The Indiana Supreme Court's Disciplinary Commission voted this morning to name staff attorney Seth T. Pruden as interim executive secretary. Current Executive Secretary Don Lundberg announced in November he's leaving that job after 18 years to become a partner and deputy general counsel at Indianapolis-based firm Barnes & Thornburg.

Pruden has worked as a staff attorney there since October 1996. He previously worked in private practice and as a public defender since being admitted to the bar in June 1984. He also teaches undergraduate legal ethics at Indiana University-Purdue University Indianapolis.

Now, he'll fill in as administrative head of the agency responsible for investigating and prosecuting claims of lawyer misconduct, supervising a staff of about 15, and acting as chief legal counsel to the nine-member commission.

A search is ongoing for a permanent executive secretary, and applications are being accepted through Jan. 29. Applications are posted online at the commission's Web site at www.in.gov/judiciary/discipline, where more information about the agency is also available.
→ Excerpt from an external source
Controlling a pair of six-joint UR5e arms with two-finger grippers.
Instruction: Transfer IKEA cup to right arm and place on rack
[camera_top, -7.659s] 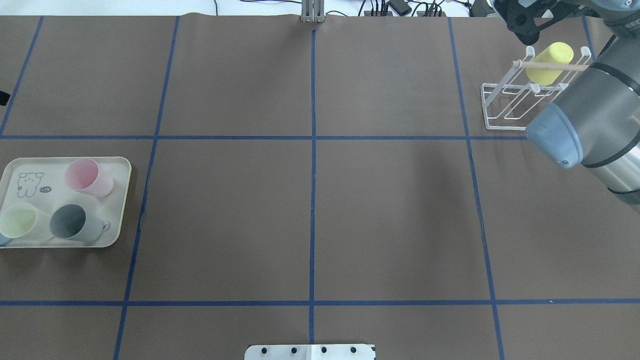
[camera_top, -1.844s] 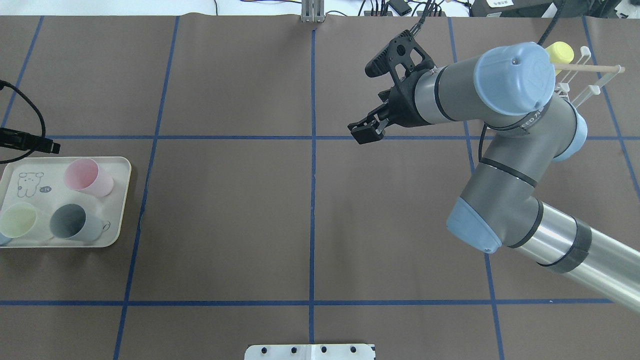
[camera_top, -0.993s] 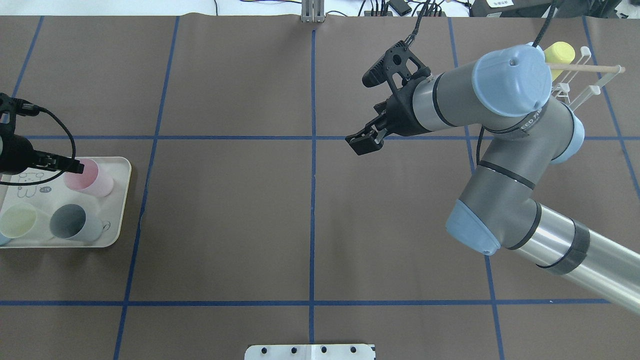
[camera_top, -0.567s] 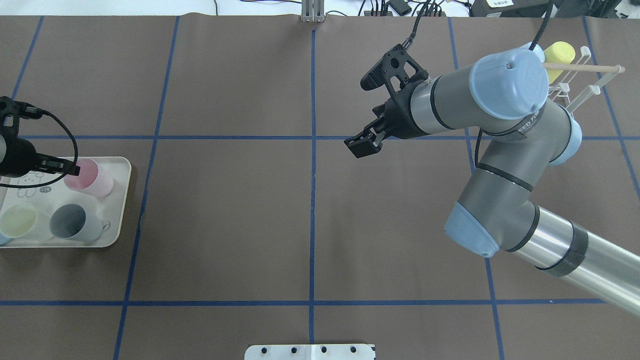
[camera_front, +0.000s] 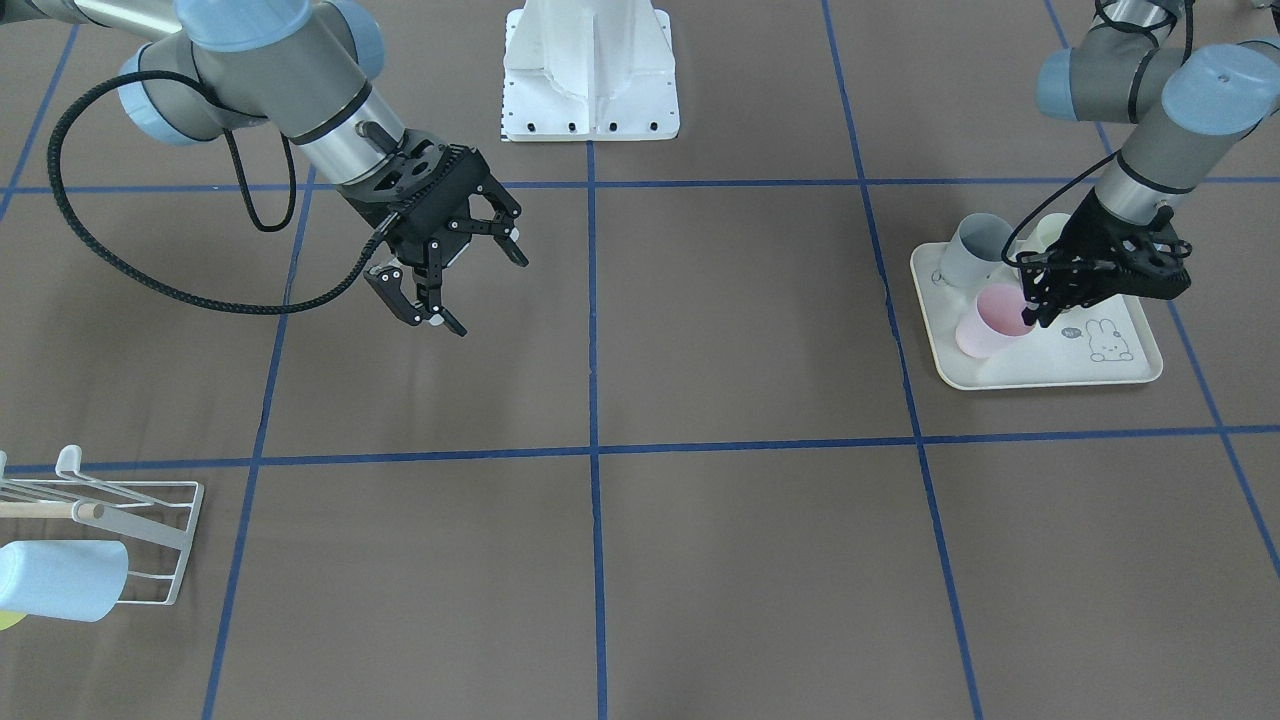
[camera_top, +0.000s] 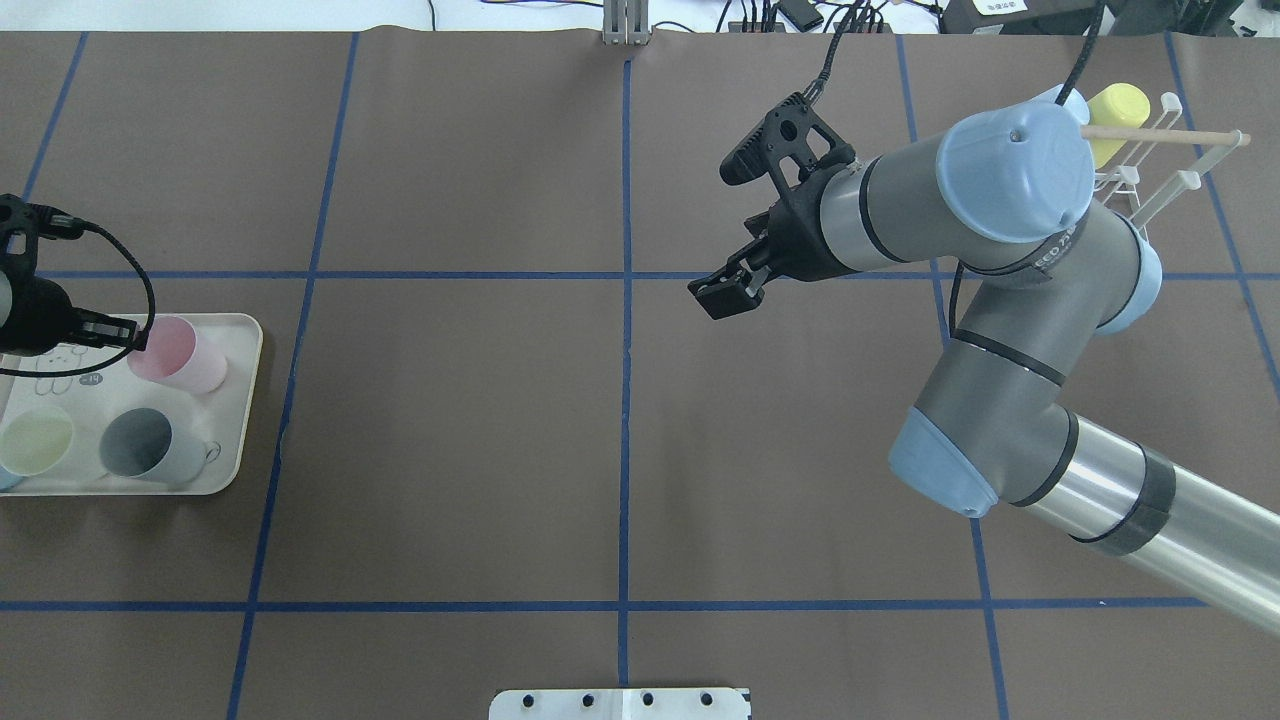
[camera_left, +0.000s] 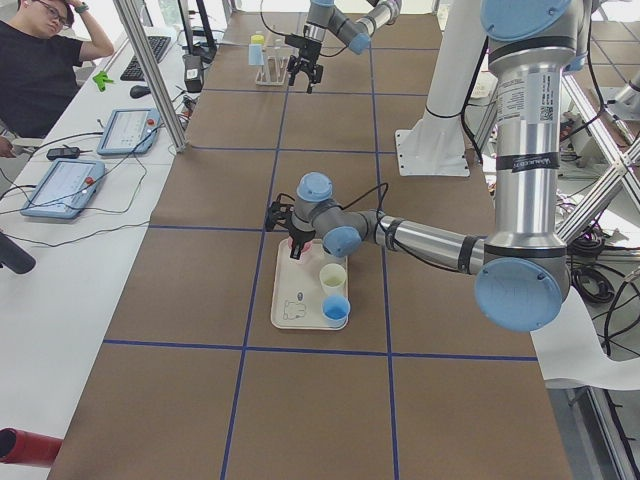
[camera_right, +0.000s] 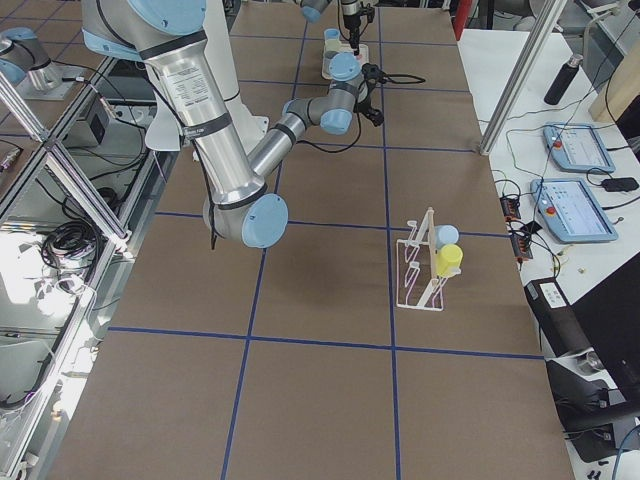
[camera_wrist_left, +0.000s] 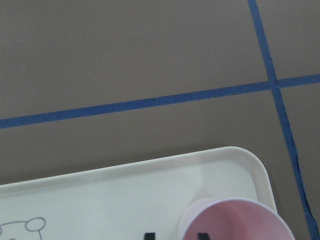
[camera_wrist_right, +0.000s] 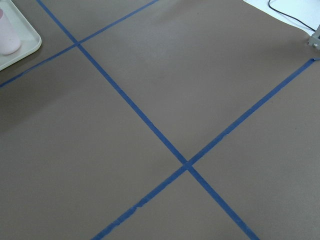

Completed applications can be sent to: Confidential Applications c/o Indiana Supreme Court Disciplinary Commission, 30 S. Meridian St., Suite 850, Indianapolis, IN 46204. All applications will be confidential.

Once applications are received, the Disciplinary Commission expects to review those as quickly as possible and discuss the issue at its February meeting. The commission will recommend finalists for consideration to the Indiana Supreme Court, which makes the ultimate decision on the appointment. No timeline has been announced.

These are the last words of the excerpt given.